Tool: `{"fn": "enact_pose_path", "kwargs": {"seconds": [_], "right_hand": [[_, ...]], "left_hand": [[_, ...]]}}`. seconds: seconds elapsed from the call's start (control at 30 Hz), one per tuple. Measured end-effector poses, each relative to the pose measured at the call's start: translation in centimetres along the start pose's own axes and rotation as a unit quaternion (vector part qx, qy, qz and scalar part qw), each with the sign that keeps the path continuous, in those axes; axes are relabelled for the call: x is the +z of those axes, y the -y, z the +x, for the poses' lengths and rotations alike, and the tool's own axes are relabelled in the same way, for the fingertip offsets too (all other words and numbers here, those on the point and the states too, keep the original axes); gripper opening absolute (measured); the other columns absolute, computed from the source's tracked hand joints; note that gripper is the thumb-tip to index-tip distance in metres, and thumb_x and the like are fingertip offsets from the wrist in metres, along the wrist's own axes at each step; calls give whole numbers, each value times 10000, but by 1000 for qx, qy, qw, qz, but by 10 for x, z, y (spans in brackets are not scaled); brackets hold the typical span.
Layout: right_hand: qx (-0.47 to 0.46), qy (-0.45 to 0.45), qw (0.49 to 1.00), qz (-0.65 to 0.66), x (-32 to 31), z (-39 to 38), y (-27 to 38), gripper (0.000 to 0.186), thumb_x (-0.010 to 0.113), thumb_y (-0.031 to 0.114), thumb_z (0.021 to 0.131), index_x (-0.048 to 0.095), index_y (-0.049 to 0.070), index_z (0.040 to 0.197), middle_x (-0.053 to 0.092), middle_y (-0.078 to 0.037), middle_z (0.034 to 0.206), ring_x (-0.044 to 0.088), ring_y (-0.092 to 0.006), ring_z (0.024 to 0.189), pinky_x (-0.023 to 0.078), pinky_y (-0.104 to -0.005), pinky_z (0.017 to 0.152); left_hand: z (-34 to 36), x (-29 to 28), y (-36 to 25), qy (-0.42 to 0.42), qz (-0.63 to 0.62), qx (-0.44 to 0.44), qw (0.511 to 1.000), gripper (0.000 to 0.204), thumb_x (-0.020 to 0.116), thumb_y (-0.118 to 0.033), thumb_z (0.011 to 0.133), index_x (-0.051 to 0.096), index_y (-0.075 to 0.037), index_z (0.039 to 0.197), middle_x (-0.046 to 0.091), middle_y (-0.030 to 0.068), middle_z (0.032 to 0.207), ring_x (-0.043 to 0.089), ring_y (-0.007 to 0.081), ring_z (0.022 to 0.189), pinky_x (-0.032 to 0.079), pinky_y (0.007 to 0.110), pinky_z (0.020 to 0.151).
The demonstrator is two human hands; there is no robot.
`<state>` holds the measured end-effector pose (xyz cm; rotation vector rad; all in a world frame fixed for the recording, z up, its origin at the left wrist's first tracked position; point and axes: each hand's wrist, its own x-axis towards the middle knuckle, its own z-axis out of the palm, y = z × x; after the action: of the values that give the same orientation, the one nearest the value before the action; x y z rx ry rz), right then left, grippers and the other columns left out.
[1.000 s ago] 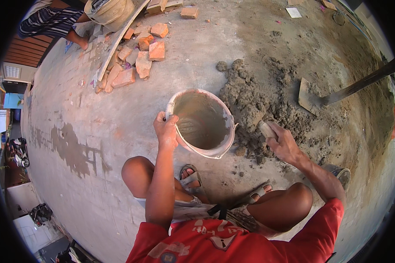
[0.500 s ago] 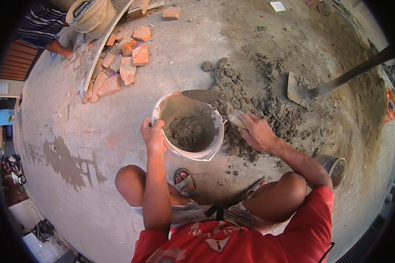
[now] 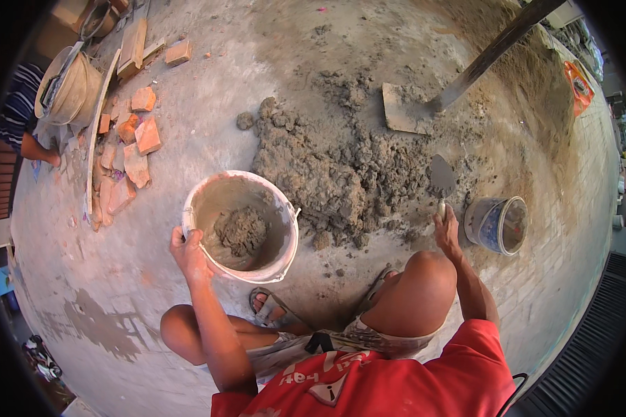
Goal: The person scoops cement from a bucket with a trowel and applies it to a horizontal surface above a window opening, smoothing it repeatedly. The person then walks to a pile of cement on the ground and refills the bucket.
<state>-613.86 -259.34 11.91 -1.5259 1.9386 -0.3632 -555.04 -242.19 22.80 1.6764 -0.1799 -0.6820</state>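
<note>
My left hand (image 3: 192, 257) grips the near left rim of a white bucket (image 3: 290, 240), which is tilted so that its mouth faces me. Inside the bucket lies a lump of wet grey mortar (image 3: 241, 231). My right hand (image 3: 447, 228) is closed round the handle of a trowel (image 3: 443, 175), whose blade points away from me at the right edge of the mortar heap. That heap of rough grey mortar (image 3: 327, 181) spreads over the ground beyond and right of the bucket.
A shovel (image 3: 405, 108) rests its blade on the heap's far side. Beside my right hand lies a clear pail (image 3: 476, 221). Broken bricks (image 3: 136, 165) and a plank (image 3: 96, 139) lie at left, near another bucket (image 3: 83, 90) and a person's foot (image 3: 43, 151). Sand (image 3: 528, 104) is piled at right.
My right hand has carried the trowel from the bucket's rim out to the right of the mortar heap. My left hand still holds the bucket. The view has swung rightward.
</note>
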Motion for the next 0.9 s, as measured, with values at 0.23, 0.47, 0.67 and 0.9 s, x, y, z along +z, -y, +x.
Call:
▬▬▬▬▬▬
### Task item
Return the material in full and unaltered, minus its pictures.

### The answer
Tool: `{"fn": "enact_pose_path", "kwargs": {"seconds": [_], "right_hand": [[_, ...]], "left_hand": [[_, ...]]}}`. seconds: seconds elapsed from the call's start (control at 30 Hz), one per tuple. Measured end-effector poses, each relative to the pose measured at the call's start: translation in centimetres along the start pose's own axes and rotation as a unit quaternion (vector part qx, qy, qz and scalar part qw), each with the sign that keeps the path continuous, in those axes; axes are relabelled for the call: x is the +z of those axes, y the -y, z the +x, for the poses' lengths and rotations alike, and the tool's own axes are relabelled in the same way, for the fingertip offsets too (all other words and numbers here, those on the point and the states too, keep the original axes); gripper opening absolute (measured); the other columns absolute, computed from the source's tracked hand joints; note that gripper is the thumb-tip to index-tip distance in metres, and thumb_x and the like are fingertip offsets from the wrist in metres, along the wrist's own axes at each step; calls give whole numbers, each value times 10000, but by 1000 for qx, qy, qw, qz, but by 10 for x, z, y (spans in brackets are not scaled); brackets hold the typical span.
Layout: right_hand: qx (-0.47 to 0.46), qy (-0.45 to 0.45), qw (0.49 to 1.00), qz (-0.65 to 0.66), x (-32 to 31), z (-39 to 38), y (-27 to 38), gripper (0.000 to 0.186), thumb_x (-0.010 to 0.113), thumb_y (-0.031 to 0.114), thumb_z (0.021 to 0.131), index_x (-0.048 to 0.095), index_y (-0.049 to 0.070), index_z (0.040 to 0.197), middle_x (-0.053 to 0.092), middle_y (-0.078 to 0.037), middle_z (0.034 to 0.206), ring_x (-0.044 to 0.088), ring_y (-0.092 to 0.006), ring_z (0.024 to 0.189), pinky_x (-0.023 to 0.078), pinky_y (-0.104 to -0.005), pinky_z (0.017 to 0.152); left_hand: z (-34 to 36), x (-29 to 28), y (-36 to 25), qy (-0.42 to 0.42), qz (-0.63 to 0.62), qx (-0.44 to 0.44), qw (0.511 to 1.000), gripper (0.000 to 0.204), thumb_x (-0.020 to 0.116), thumb_y (-0.118 to 0.033), thumb_z (0.011 to 0.133), index_x (-0.051 to 0.096), index_y (-0.075 to 0.037), index_z (0.039 to 0.197), middle_x (-0.046 to 0.091), middle_y (-0.030 to 0.068), middle_z (0.032 to 0.207), ring_x (-0.043 to 0.089), ring_y (-0.007 to 0.081), ring_z (0.022 to 0.189), pinky_x (-0.032 to 0.079), pinky_y (0.007 to 0.110), pinky_z (0.020 to 0.151).
The demonstrator is two human hands; there is no robot.
`<state>` holds the measured end-effector pose (xyz cm; rotation vector rad; all in a world frame fixed for the recording, z up, its origin at the left wrist's first tracked position; point and axes: each hand's wrist, its own x-axis towards the middle knuckle, its own z-axis out of the palm, y = z × x; after the action: of the values that give the same orientation, the one nearest the value before the action; x y z rx ry rz), right then left, grippers and the other columns left out.
[1.000 s ago] 
[0.500 s ago] 
[now] 
Goal: The person scoops cement from a bucket with a trowel and applies it to a horizontal surface above a window opening, smoothing it repeatedly. The person then walks to a pile of cement on the ground and refills the bucket.
<state>-613.86 -259.34 11.91 -1.5259 1.9386 -0.3632 -555.04 -242.19 22.80 1.6764 -0.1799 -0.6820</state>
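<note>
My left hand (image 3: 192, 257) grips the near left rim of a white bucket (image 3: 290, 240), which is tilted so that its mouth faces me. Inside the bucket lies a lump of wet grey mortar (image 3: 241, 231). My right hand (image 3: 447, 228) is closed round the handle of a trowel (image 3: 443, 175), whose blade points away from me at the right edge of the mortar heap. That heap of rough grey mortar (image 3: 327, 181) spreads over the ground beyond and right of the bucket.
A shovel (image 3: 405, 108) rests its blade on the heap's far side. Beside my right hand lies a clear pail (image 3: 476, 221). Broken bricks (image 3: 136, 165) and a plank (image 3: 96, 139) lie at left, near another bucket (image 3: 83, 90) and a person's foot (image 3: 43, 151). Sand (image 3: 528, 104) is piled at right.
My right hand has carried the trowel from the bucket's rim out to the right of the mortar heap. My left hand still holds the bucket. The view has swung rightward.
</note>
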Motion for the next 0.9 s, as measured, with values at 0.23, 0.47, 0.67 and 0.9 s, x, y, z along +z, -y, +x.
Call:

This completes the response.